How to complete this task — Starting at the line containing "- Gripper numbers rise" and ending at the line containing "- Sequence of", print every line of the material below exactly, both ends included, and stop there.

Given data —
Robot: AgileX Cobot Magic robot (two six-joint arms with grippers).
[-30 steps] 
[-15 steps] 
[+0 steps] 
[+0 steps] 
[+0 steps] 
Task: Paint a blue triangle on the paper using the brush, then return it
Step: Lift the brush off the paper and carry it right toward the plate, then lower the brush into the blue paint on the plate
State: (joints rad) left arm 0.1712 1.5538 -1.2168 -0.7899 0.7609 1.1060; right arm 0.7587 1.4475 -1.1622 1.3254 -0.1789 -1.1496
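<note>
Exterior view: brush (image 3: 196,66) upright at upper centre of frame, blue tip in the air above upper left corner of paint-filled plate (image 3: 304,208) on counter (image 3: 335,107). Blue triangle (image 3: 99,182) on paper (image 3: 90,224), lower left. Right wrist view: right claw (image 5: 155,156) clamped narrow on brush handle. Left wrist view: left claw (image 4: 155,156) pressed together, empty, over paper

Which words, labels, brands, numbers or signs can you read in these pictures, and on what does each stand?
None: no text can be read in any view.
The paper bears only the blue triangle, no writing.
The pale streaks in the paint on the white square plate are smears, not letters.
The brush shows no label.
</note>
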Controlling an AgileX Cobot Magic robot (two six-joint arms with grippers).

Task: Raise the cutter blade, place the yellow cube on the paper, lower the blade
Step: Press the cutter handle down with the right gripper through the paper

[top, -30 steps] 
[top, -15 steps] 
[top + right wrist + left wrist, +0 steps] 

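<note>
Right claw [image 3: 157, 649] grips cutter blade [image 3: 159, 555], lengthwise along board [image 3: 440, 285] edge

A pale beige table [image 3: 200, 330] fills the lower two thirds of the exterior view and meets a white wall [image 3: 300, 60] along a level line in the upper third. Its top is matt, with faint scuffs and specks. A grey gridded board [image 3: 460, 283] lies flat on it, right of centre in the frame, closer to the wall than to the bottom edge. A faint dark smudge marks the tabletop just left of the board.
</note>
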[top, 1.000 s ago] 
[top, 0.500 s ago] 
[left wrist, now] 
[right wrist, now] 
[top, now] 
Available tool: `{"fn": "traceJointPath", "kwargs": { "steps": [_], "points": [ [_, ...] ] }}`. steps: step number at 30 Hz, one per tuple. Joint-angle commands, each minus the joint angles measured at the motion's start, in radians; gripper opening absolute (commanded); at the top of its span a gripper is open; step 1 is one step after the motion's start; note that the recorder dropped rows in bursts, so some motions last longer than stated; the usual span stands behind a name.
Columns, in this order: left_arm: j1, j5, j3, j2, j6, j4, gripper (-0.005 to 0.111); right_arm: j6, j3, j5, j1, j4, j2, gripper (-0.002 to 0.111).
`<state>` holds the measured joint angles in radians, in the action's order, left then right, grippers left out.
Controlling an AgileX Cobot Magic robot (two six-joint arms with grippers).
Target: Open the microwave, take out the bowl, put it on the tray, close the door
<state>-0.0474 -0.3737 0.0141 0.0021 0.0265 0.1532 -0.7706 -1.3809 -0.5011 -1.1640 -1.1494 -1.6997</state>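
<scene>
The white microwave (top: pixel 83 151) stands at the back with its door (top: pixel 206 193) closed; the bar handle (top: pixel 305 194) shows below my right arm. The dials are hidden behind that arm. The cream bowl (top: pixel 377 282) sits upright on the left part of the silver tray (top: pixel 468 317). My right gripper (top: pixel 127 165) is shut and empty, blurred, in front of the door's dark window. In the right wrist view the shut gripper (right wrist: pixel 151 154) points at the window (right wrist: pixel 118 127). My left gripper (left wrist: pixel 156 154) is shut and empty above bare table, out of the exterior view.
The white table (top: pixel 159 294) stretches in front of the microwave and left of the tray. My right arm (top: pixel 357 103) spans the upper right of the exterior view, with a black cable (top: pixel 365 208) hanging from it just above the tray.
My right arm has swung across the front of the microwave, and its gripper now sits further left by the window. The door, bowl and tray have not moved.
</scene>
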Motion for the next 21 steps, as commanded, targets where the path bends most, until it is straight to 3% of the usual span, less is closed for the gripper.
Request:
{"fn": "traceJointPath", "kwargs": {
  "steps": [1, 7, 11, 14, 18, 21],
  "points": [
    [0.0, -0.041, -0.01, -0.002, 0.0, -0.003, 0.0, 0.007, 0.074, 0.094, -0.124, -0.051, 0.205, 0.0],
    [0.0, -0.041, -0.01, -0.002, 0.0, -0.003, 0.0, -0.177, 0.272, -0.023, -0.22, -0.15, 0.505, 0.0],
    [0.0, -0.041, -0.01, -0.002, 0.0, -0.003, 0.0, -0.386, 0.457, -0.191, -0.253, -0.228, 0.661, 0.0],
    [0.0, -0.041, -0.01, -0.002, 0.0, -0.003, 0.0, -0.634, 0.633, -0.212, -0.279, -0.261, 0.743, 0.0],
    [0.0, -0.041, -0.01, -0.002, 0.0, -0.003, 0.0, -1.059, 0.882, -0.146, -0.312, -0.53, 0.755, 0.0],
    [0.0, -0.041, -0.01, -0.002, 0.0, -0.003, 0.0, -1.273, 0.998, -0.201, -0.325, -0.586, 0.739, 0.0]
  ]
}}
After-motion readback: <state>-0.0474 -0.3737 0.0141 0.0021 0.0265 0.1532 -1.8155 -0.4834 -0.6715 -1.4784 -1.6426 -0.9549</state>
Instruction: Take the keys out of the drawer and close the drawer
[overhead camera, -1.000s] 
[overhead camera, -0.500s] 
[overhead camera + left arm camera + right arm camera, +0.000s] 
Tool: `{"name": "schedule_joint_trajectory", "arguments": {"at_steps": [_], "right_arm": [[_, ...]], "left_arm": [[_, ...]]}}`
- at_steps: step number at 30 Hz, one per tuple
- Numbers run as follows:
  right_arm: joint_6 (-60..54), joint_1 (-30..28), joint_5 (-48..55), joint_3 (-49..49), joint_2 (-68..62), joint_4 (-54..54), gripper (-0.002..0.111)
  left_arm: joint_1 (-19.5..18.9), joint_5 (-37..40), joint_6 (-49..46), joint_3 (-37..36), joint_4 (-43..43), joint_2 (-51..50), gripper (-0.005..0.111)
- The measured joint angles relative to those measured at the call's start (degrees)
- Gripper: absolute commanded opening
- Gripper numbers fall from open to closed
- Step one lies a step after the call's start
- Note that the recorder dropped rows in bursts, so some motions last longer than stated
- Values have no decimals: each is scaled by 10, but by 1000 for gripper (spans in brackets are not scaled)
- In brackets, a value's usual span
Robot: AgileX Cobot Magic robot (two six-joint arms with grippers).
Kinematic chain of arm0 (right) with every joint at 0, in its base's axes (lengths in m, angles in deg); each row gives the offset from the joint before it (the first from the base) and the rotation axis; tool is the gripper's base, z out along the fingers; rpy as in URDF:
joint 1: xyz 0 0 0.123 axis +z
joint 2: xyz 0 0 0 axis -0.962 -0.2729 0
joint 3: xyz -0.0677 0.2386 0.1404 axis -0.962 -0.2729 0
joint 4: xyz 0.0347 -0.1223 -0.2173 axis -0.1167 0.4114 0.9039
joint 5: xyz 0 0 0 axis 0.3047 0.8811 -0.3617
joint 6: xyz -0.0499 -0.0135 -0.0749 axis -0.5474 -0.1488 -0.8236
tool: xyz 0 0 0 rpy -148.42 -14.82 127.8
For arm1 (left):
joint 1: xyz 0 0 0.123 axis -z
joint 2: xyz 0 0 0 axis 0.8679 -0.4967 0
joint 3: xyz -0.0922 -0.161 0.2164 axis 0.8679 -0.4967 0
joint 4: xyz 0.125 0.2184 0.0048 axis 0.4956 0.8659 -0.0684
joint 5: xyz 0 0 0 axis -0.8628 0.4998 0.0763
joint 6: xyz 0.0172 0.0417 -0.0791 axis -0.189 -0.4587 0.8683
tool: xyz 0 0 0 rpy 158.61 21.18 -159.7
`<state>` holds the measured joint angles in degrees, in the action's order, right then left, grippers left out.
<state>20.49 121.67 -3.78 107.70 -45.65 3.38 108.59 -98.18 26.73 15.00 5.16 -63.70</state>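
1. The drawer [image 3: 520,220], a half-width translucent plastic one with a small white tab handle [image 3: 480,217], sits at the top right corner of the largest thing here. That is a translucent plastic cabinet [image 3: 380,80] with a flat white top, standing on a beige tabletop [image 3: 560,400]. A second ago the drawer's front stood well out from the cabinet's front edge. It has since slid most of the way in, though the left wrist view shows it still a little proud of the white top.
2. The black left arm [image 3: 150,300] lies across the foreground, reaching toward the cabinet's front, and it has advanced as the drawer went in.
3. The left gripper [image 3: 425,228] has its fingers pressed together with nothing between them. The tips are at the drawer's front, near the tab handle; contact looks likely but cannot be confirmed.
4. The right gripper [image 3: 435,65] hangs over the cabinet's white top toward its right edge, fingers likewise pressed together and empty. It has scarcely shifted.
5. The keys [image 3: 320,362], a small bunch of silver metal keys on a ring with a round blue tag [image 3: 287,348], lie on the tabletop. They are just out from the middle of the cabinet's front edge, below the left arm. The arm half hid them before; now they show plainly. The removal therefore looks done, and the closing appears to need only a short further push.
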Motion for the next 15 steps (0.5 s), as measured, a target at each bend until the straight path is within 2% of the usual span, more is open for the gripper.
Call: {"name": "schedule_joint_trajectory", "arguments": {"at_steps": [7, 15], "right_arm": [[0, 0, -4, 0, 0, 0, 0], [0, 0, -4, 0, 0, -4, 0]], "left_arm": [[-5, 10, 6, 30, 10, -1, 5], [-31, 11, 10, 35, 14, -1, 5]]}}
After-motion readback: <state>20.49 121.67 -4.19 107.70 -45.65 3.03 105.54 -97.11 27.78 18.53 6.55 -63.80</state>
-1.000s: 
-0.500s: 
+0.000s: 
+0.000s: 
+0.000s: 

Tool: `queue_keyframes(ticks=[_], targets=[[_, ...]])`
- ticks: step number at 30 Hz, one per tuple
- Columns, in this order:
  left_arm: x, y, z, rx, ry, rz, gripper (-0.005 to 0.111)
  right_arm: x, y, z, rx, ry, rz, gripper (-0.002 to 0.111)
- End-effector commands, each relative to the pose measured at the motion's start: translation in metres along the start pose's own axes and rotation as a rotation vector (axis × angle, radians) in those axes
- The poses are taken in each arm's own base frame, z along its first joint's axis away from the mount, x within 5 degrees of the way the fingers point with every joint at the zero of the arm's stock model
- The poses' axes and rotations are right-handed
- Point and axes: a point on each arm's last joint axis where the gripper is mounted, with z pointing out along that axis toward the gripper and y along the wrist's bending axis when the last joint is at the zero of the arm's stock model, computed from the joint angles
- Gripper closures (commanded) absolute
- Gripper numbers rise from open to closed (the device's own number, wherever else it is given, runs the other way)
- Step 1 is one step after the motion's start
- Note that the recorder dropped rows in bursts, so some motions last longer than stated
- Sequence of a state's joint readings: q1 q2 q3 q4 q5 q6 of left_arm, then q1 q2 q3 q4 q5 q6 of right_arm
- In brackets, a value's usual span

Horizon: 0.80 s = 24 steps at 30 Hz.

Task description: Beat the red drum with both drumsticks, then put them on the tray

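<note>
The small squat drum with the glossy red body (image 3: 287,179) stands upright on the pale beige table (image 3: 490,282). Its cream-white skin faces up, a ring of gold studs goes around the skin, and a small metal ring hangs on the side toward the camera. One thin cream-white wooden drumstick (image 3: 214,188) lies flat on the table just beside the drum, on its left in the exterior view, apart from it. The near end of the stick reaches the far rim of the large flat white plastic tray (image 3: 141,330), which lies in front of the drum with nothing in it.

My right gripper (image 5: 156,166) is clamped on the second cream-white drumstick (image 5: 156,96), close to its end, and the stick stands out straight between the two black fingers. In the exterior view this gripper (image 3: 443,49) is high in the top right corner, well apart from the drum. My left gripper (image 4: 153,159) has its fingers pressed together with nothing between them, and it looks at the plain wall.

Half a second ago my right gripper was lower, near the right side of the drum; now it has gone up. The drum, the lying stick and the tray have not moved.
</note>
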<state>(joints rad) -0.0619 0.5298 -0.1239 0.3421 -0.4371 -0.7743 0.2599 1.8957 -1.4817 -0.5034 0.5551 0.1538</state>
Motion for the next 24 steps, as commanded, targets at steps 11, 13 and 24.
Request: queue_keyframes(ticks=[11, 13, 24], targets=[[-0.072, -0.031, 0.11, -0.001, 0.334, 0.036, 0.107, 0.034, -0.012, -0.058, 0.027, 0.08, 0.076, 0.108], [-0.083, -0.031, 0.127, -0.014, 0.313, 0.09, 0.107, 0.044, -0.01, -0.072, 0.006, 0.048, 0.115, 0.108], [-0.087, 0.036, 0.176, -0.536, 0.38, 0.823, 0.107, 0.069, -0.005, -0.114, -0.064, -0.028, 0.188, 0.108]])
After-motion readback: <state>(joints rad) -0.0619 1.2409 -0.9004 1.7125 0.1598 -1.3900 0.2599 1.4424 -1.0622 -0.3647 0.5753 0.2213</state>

Solution below —
- Gripper numbers rise from open to closed (the device's own number, wherever else it is given, runs the other way)
- Step 1 is one step after the motion's start
- Note that the recorder dropped rows in bursts, so some motions last longer than stated
- Sequence of a state's joint readings: q1 q2 q3 q4 q5 q6 of left_arm, then q1 q2 q3 q4 q5 q6 of right_arm

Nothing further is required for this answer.